Saya jadi kepingin balik ke masa SMA kalau guru Fisikanya seperti Mr. Eliezer ini :D Dan juga kepingin dengar cerita tentang Liam lebih banyak lagi! (Siapa itu Liam? Baca saja buku ini untuk menemukan jawabannya ;) 

Orbit Tiga Mimpi

Judul : Orbit Tiga Mimpi
Penulis : Miranda Malonka 
Penerbit : Gramedia Pustaka Utama
Tebal Buku : 380 Halaman
Cetakan Pertama, Oktober 2017
ISBN : 9786020332048
Rating : 4 dari 5




Blurb:

Alejandro, terobsesi dengan benda-benda angkasa dan bertekad menang olimpiade astronomi. Tapi, bagaimana dia bisa menang kalau pelajaran matematika justru membuatnya merana? Asterion, vokalis band yang selalu cerah ceria dan tidak pernah menangis. Tak ada yang tahu dia menyembunyikan banyak rahasia di balik suara merdunya. Angkara, senang menghabiskan waktu untuk merenung dan menulis puisi tentang bintang-bintang. Tapi, seluruh dunia ingin dia mengubah gaya menulisnya.

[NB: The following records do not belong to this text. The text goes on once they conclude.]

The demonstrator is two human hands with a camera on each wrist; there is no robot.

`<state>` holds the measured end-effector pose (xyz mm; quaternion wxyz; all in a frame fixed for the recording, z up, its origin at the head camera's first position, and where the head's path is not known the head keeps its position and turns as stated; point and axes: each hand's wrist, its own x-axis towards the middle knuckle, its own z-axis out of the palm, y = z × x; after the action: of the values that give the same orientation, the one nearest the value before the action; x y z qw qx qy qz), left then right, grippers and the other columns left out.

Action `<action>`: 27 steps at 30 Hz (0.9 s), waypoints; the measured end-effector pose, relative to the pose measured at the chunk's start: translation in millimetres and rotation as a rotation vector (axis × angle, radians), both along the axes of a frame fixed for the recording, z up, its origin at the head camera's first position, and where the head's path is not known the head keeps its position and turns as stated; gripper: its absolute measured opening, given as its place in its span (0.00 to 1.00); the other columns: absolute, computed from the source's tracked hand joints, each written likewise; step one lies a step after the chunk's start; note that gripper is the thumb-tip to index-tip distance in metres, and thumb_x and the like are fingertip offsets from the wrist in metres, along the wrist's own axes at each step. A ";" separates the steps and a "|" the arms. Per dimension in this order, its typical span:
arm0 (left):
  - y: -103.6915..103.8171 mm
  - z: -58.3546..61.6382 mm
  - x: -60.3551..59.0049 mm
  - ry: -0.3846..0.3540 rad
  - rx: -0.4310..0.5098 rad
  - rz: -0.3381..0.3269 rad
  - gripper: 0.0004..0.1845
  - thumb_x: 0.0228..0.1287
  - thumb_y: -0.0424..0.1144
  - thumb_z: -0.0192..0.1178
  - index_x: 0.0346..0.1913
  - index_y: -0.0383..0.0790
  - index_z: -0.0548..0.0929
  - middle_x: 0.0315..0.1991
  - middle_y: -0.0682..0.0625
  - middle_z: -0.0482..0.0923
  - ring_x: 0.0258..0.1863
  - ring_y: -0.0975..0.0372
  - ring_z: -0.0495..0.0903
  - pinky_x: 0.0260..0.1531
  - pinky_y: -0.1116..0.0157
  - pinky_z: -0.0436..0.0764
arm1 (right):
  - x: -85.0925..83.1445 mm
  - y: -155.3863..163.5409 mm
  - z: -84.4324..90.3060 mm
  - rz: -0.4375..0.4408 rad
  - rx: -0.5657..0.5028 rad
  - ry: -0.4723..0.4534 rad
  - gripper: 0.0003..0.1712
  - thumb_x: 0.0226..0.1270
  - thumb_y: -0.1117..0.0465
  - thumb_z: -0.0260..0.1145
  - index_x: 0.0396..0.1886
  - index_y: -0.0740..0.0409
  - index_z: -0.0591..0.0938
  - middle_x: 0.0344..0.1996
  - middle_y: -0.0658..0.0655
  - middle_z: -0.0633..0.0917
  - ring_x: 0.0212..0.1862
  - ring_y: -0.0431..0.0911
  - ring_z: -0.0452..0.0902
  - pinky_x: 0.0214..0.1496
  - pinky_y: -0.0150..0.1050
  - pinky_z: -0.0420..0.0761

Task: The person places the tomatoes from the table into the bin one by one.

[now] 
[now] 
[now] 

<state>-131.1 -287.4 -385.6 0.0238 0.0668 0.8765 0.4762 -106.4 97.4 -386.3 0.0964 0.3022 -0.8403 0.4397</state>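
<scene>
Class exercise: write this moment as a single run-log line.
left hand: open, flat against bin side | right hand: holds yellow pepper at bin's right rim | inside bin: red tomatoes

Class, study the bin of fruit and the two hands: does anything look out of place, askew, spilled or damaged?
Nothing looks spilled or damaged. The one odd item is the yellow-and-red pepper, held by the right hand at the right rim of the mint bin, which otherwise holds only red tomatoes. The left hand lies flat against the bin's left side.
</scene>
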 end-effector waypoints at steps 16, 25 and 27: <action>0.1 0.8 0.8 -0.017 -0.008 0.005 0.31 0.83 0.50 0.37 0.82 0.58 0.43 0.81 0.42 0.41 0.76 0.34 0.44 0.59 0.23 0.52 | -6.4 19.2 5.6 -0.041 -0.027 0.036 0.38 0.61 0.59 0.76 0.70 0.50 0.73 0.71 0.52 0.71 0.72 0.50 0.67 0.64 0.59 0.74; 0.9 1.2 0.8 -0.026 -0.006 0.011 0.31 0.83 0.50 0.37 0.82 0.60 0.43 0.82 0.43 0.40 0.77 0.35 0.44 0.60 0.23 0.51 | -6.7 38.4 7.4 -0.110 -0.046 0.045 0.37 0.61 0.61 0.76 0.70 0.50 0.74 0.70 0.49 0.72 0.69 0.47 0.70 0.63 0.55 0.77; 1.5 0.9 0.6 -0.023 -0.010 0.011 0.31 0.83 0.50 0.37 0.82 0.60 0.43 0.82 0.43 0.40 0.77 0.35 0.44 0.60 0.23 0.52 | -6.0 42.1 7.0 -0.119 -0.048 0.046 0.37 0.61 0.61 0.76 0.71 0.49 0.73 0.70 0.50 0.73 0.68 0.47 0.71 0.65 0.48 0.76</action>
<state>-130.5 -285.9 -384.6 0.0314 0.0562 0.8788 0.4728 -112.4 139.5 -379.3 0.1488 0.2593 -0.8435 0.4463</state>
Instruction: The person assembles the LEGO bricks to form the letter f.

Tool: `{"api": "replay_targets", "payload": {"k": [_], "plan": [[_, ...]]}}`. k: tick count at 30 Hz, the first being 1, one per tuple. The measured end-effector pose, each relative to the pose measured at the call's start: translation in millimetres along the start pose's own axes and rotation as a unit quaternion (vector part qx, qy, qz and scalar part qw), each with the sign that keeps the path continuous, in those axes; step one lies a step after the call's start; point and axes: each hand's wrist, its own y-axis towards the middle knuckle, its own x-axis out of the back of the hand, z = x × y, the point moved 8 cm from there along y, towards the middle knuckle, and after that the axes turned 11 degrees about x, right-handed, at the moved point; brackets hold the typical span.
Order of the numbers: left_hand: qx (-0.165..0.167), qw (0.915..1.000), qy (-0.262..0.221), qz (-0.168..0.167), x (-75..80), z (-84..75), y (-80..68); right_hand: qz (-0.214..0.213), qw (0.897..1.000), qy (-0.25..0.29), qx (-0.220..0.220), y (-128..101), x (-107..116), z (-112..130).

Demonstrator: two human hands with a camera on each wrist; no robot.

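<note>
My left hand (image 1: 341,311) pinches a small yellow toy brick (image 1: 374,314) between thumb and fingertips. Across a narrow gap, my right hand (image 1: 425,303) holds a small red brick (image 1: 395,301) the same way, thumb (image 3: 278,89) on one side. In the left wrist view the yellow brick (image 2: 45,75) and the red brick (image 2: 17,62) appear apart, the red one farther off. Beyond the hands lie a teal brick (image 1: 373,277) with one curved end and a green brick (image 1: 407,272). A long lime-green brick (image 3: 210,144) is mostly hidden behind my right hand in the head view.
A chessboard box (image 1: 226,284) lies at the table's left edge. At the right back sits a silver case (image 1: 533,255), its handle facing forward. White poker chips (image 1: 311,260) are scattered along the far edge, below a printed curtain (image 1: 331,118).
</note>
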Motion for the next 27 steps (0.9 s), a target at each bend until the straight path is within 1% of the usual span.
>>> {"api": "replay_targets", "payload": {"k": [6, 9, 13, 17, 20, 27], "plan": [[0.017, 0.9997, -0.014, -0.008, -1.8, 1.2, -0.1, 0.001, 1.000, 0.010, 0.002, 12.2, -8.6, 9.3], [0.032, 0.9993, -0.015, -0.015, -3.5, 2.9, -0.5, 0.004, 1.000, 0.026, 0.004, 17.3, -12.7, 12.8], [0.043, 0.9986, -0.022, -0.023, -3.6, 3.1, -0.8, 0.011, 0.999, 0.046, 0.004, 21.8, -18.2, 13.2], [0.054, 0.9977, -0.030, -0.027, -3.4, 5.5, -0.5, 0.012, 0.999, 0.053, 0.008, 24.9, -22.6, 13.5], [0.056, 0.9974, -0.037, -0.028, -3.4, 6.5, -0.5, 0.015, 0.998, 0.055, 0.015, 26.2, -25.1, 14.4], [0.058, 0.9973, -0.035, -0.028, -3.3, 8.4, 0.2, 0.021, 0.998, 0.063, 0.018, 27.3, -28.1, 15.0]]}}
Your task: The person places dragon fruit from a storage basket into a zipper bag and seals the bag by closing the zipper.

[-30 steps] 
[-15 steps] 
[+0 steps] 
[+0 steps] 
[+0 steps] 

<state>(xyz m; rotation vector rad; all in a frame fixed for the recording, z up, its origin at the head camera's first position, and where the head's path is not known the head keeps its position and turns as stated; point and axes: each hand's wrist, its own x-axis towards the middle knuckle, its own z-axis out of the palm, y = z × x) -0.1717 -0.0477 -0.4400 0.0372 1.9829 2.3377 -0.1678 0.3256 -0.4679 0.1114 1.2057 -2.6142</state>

Ketiga orang yang sangat berbeda ini dipersatukan oleh kelompok belajar yang dipilih sesuai urutan absensi kelas. Meski awalnya canggung, ketiganya menemukan diri mereka mengorbit satu sama lain. Namun, ketika perasaan saling suka melesat bagai meteor, ditambah keresahan atas identitas diri, akankah orbit mereka terus berputar atau malah hancur lebur?

***

Saya membaca novel karya Miranda Malonka sebelumnya, yaitu Sylvia's Letters, dan saya menyukainya. Gaya penceritaan di Sylvia's Letters yang tidak biasa dan jalan cerita memukau, membuat saya mengatakan bahwa ingin membaca karya lain penulis, yang penyampaian ceritanya tidak melalui media surat. Orbit Tiga Mimpi menjawab rasa penasaran saya, apakah saya bakal menikmati karya Miranda Malonka jika disajikan dengan gaya penceritaan yang normal. Hasilnya, saya suka dan puas dengan buku ini.

Orbit Tiga Mimpi menyajikan premis yang mirip dengan novel yang pernah saya baca sebelumnya, berjudul Starlight. Tanpa bermaksud membandingkan karena memang setiap buku memiliki kisahnya masing-masing, tapi kedua novel remaja ini mempunyai kisah yang sama. Tentang kesukaan dengan dunia astronomi, dan tokohnya disatukan oleh tugas kelompok. Alejandro si cowok satu-satunya dalam kelompok itu, berbagi kisah dengan Angkara alias Kara, yang mulanya dikira seorang anak laki-laki tapi ternyata perempuan, dan teman duduknya. Mereka juga berteman dengan Asterion, seorang anak perempuan lainnya, yang dari namanya saja sudah memikat Ale. 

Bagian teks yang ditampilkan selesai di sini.